> _TASK TO COMPLETE_: Search the data for lines holding the word "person". State how many there are, and nothing else.

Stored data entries
· · · · ·
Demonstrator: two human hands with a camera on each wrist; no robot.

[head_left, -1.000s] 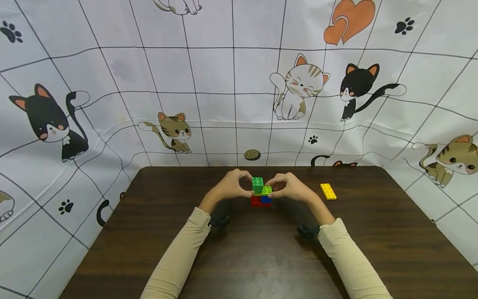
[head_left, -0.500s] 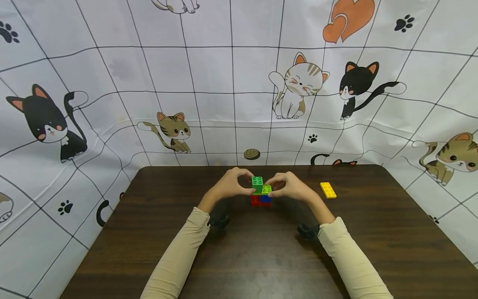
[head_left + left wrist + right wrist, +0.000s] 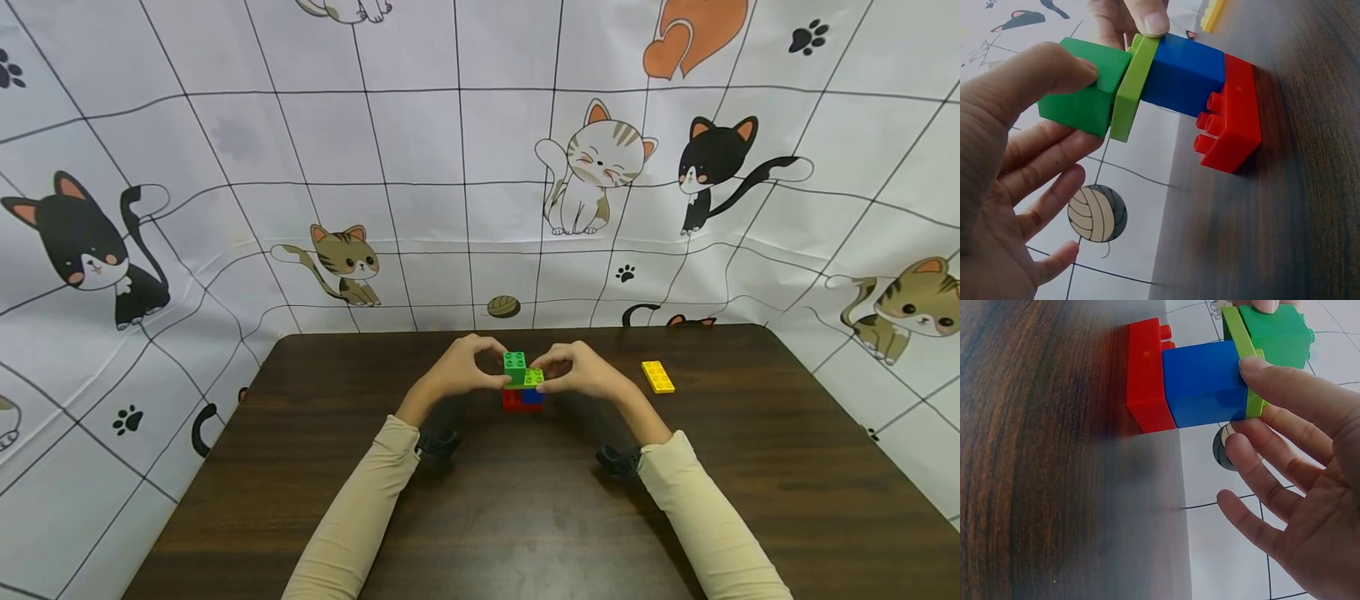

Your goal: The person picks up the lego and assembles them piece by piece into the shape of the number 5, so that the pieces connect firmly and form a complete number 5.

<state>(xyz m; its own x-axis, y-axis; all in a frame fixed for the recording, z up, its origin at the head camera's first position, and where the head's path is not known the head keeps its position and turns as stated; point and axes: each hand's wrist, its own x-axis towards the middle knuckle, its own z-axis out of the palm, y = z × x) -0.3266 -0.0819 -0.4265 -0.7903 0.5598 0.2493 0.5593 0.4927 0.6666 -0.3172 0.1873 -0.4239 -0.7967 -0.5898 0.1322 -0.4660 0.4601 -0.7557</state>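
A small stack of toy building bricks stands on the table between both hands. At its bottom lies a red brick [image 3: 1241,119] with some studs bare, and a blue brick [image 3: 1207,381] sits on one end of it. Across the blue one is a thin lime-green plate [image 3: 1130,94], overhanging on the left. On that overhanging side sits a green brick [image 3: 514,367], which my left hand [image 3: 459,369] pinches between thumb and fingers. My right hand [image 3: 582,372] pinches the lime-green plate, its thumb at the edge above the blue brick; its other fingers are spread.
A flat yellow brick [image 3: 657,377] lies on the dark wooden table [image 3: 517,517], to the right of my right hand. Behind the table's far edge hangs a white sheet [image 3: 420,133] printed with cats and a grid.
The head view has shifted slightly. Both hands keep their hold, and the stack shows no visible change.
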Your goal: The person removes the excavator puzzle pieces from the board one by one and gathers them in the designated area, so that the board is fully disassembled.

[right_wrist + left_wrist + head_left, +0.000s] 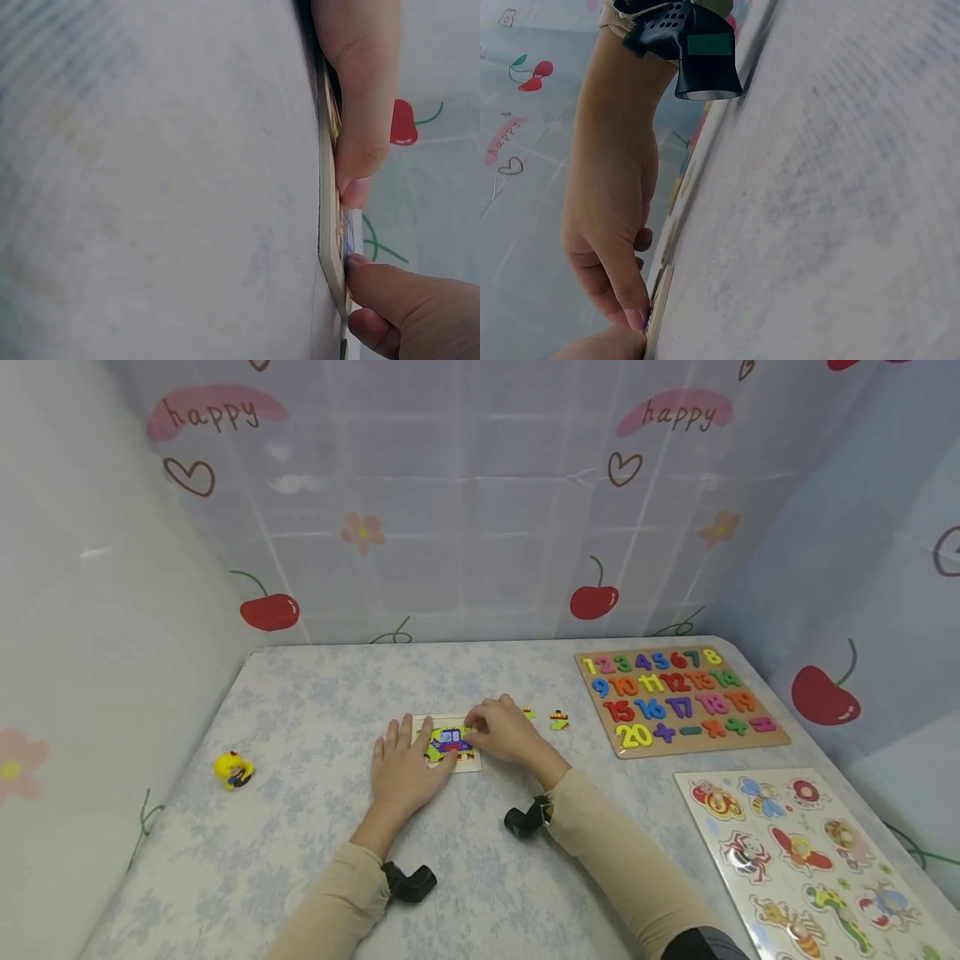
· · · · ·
> _OUTPUT FOR THIS EXERCISE_: 2